• [Given data]:
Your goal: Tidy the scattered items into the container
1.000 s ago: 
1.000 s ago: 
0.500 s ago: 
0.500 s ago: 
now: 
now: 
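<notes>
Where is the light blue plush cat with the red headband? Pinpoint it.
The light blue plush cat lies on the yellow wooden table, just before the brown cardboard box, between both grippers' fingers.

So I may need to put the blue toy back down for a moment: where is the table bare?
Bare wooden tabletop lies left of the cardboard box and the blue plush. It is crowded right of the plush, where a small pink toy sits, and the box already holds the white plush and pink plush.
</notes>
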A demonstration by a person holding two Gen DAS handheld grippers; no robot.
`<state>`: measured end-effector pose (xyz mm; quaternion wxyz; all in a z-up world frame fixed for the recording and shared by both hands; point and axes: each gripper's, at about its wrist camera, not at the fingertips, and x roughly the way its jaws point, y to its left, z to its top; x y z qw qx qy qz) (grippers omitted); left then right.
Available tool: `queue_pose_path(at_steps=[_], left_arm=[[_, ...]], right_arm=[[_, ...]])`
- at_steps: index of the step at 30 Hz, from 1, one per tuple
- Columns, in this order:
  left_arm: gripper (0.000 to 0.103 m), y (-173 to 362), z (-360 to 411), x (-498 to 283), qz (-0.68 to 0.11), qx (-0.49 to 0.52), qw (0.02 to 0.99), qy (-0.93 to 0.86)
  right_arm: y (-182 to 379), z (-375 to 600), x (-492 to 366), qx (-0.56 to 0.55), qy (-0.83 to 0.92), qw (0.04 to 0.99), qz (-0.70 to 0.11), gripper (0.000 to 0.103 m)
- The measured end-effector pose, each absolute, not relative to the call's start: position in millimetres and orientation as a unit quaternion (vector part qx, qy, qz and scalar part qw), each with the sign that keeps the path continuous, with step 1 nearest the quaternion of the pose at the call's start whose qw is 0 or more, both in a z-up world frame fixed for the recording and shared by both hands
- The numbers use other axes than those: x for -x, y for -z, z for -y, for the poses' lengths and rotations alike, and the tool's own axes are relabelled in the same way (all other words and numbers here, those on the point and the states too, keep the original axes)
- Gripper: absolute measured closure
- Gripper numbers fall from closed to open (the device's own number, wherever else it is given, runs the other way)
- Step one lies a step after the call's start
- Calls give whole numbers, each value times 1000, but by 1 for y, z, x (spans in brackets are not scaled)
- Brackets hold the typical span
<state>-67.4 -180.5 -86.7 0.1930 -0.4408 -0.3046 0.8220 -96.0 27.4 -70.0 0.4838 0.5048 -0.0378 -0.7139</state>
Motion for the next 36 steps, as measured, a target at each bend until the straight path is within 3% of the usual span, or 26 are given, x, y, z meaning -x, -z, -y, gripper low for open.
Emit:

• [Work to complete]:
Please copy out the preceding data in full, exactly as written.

• [Finished exercise]:
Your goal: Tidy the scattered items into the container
1.000 s ago: 
1.000 s ago: 
0.500 s ago: 
0.500 s ago: 
now: 
now: 
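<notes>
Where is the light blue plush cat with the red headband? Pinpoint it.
The light blue plush cat lies on the yellow wooden table, just before the brown cardboard box, between both grippers' fingers.

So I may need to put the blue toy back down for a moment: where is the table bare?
Bare wooden tabletop lies left of the cardboard box and the blue plush. It is crowded right of the plush, where a small pink toy sits, and the box already holds the white plush and pink plush.
</notes>
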A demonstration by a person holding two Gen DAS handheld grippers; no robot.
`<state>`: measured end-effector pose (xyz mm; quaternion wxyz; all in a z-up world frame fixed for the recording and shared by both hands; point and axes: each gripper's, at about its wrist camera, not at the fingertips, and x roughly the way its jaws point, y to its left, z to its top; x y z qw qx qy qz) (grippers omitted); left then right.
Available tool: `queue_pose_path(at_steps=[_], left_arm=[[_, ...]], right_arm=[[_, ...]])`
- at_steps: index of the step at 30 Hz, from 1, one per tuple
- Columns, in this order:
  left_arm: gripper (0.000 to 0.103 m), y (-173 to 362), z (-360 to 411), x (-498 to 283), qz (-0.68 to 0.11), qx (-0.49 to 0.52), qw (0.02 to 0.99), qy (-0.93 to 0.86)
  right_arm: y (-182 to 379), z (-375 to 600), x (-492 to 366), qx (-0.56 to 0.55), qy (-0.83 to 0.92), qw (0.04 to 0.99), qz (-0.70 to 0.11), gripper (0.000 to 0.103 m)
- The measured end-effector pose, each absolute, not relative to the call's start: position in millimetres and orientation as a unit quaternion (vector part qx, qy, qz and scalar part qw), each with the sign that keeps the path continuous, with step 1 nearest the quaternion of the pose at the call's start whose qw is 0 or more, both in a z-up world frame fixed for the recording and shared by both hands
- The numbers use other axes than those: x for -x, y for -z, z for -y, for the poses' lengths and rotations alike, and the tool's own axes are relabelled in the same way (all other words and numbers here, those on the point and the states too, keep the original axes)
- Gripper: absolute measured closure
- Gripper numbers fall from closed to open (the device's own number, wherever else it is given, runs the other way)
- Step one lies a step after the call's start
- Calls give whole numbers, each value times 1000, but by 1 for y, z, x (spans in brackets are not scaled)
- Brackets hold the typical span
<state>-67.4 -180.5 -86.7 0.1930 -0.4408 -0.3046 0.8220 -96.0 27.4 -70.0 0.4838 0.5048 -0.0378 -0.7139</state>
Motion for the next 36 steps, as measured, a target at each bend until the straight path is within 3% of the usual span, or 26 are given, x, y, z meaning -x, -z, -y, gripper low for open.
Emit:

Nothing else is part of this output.